What the task asks: Please output the data below exactly as given, starting at its first line and stopping after the line that contains "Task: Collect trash".

Dataset records
┄┄┄┄┄┄┄┄┄┄

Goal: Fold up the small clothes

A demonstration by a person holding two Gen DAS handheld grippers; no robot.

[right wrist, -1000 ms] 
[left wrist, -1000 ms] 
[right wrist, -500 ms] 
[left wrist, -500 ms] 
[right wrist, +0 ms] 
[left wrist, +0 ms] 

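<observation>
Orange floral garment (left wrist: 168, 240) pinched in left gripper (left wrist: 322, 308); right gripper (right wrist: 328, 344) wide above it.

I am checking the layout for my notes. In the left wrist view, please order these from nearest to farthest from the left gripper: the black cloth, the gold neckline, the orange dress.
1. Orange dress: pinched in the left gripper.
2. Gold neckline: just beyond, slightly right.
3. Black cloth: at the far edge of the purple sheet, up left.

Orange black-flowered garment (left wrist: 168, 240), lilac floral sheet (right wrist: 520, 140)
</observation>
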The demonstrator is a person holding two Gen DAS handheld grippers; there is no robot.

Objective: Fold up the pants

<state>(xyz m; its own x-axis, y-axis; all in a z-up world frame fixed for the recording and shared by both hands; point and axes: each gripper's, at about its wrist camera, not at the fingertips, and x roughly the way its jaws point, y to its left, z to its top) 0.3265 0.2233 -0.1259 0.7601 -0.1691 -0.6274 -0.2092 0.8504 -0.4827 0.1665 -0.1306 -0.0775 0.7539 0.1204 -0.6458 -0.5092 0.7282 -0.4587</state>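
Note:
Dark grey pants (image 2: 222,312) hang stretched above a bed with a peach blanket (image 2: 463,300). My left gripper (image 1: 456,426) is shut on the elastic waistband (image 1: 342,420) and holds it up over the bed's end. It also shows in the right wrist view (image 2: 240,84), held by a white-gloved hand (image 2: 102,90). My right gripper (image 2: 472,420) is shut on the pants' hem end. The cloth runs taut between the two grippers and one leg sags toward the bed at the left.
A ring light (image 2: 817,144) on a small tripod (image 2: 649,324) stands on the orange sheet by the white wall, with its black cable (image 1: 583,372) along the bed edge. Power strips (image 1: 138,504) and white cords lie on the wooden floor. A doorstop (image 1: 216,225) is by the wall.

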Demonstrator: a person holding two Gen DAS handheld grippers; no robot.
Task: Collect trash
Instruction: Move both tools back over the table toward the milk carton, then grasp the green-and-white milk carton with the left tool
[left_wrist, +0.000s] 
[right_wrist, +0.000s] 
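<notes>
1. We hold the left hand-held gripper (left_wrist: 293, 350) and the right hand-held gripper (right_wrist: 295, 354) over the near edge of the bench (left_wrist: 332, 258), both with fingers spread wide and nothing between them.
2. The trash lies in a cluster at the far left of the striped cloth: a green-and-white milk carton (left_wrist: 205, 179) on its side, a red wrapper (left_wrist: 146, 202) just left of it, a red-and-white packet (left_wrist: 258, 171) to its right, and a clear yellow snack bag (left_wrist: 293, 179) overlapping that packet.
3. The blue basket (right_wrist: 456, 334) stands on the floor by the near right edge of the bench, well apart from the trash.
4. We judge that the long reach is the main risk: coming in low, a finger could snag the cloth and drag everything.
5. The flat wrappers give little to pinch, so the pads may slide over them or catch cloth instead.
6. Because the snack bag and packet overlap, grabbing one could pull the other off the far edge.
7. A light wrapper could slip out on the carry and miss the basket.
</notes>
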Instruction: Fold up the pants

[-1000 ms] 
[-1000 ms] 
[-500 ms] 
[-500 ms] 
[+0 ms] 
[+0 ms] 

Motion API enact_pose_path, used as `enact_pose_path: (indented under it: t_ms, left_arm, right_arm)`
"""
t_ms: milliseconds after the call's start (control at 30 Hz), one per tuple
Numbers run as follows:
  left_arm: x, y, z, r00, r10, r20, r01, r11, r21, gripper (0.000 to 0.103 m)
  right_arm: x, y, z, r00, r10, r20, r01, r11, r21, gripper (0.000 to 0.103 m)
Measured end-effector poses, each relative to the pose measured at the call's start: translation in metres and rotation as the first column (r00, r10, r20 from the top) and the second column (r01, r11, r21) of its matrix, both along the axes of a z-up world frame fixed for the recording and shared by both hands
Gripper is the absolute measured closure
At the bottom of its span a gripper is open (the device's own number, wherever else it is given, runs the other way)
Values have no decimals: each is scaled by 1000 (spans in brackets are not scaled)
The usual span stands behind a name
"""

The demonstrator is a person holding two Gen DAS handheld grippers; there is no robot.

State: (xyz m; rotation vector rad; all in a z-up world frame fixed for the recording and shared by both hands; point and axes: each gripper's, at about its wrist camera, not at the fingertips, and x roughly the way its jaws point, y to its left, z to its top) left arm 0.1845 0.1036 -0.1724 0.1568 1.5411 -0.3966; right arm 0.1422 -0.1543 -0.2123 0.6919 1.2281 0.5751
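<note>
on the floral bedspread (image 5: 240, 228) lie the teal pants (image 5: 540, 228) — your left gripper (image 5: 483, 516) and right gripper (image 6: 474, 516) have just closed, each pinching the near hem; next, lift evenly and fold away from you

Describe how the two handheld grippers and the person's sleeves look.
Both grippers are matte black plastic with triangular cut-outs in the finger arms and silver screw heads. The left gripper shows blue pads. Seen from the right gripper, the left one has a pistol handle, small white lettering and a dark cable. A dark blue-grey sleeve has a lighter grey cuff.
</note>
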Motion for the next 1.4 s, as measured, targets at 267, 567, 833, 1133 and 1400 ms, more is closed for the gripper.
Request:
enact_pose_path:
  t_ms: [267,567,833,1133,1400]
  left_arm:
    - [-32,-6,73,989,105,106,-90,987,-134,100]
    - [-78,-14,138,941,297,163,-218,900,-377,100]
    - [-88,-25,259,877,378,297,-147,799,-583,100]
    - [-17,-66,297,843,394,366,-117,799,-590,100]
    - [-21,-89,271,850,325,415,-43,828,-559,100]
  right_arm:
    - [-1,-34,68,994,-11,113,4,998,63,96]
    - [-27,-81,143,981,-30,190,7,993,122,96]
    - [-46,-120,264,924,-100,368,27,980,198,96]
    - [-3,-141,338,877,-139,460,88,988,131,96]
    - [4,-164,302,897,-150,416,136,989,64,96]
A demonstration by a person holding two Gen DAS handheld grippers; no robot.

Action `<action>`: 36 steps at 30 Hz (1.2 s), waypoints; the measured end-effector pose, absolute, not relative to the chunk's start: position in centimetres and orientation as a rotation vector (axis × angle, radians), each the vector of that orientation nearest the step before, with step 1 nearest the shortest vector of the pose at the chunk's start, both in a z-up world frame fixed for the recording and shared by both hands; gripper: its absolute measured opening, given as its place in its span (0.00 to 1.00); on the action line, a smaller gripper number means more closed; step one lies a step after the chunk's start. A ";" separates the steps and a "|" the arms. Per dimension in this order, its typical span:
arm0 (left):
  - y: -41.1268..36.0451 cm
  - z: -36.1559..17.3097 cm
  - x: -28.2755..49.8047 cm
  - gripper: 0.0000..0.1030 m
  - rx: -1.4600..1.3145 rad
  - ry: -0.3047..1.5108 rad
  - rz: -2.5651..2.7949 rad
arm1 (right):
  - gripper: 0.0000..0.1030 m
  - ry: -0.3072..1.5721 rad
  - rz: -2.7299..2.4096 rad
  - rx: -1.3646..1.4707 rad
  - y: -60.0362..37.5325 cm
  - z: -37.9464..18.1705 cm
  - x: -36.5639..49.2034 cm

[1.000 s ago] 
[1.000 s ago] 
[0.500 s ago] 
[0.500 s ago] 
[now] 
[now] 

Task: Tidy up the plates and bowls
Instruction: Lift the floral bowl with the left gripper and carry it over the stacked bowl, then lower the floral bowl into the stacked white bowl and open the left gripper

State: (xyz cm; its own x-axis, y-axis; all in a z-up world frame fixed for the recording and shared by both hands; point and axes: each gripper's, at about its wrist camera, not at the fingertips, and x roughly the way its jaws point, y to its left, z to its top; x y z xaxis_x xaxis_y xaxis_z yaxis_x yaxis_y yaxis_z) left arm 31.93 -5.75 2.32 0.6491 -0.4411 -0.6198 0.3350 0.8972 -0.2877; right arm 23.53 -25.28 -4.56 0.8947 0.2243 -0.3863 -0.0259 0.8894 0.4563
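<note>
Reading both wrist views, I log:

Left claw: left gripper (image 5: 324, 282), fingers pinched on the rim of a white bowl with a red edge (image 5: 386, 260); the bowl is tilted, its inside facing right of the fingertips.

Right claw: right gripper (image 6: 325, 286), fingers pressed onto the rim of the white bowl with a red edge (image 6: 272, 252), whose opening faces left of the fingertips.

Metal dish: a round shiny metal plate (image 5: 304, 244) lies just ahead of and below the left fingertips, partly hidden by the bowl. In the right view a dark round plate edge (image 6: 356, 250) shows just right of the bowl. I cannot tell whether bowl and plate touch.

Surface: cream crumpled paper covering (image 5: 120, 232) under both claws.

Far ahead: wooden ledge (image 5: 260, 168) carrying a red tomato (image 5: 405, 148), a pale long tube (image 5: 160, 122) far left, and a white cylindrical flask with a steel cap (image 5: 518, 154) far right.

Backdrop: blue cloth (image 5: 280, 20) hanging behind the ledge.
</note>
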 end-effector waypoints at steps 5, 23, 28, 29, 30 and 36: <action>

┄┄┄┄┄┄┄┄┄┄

Task response:
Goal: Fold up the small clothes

A demonstration by a person holding two Gen DAS handheld grippers; no robot.

[right wrist, -1000 ms] 
[left wrist, -1000 ms] 
[right wrist, -500 ms] 
[left wrist, -500 ms] 
[right wrist, +0 ms] 
[left wrist, +0 ms] 

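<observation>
Orange floral garment (left wrist: 168, 240) pinched in left gripper (left wrist: 322, 308); right gripper (right wrist: 328, 344) wide above it.

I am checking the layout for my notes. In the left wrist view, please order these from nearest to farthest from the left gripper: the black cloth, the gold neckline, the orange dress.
1. Orange dress: pinched in the left gripper.
2. Gold neckline: just beyond, slightly right.
3. Black cloth: at the far edge of the purple sheet, up left.

Orange black-flowered garment (left wrist: 168, 240), lilac floral sheet (right wrist: 520, 140)
</observation>
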The demonstrator is a person holding two Gen DAS handheld grippers; there is no robot.

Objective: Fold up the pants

<state>(xyz m; its own x-axis, y-axis; all in a z-up world frame fixed for the recording and shared by both hands; point and axes: each gripper's, at about its wrist camera, not at the fingertips, and x roughly the way its jaws point, y to its left, z to its top) 0.3265 0.2233 -0.1259 0.7601 -0.1691 -0.6274 -0.2092 0.8504 -0.4827 0.1665 -0.1306 -0.0775 0.7539 0.1204 -0.6458 -0.5092 0.7282 -0.4587</state>
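Note:
Dark grey pants (image 2: 222,312) hang stretched above a bed with a peach blanket (image 2: 463,300). My left gripper (image 1: 456,426) is shut on the elastic waistband (image 1: 342,420) and holds it up over the bed's end. It also shows in the right wrist view (image 2: 240,84), held by a white-gloved hand (image 2: 102,90). My right gripper (image 2: 472,420) is shut on the pants' hem end. The cloth runs taut between the two grippers and one leg sags toward the bed at the left.
A ring light (image 2: 817,144) on a small tripod (image 2: 649,324) stands on the orange sheet by the white wall, with its black cable (image 1: 583,372) along the bed edge. Power strips (image 1: 138,504) and white cords lie on the wooden floor. A doorstop (image 1: 216,225) is by the wall.
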
Demonstrator: a person holding two Gen DAS handheld grippers; no robot.
Task: Collect trash

Nothing else is needed for this exercise.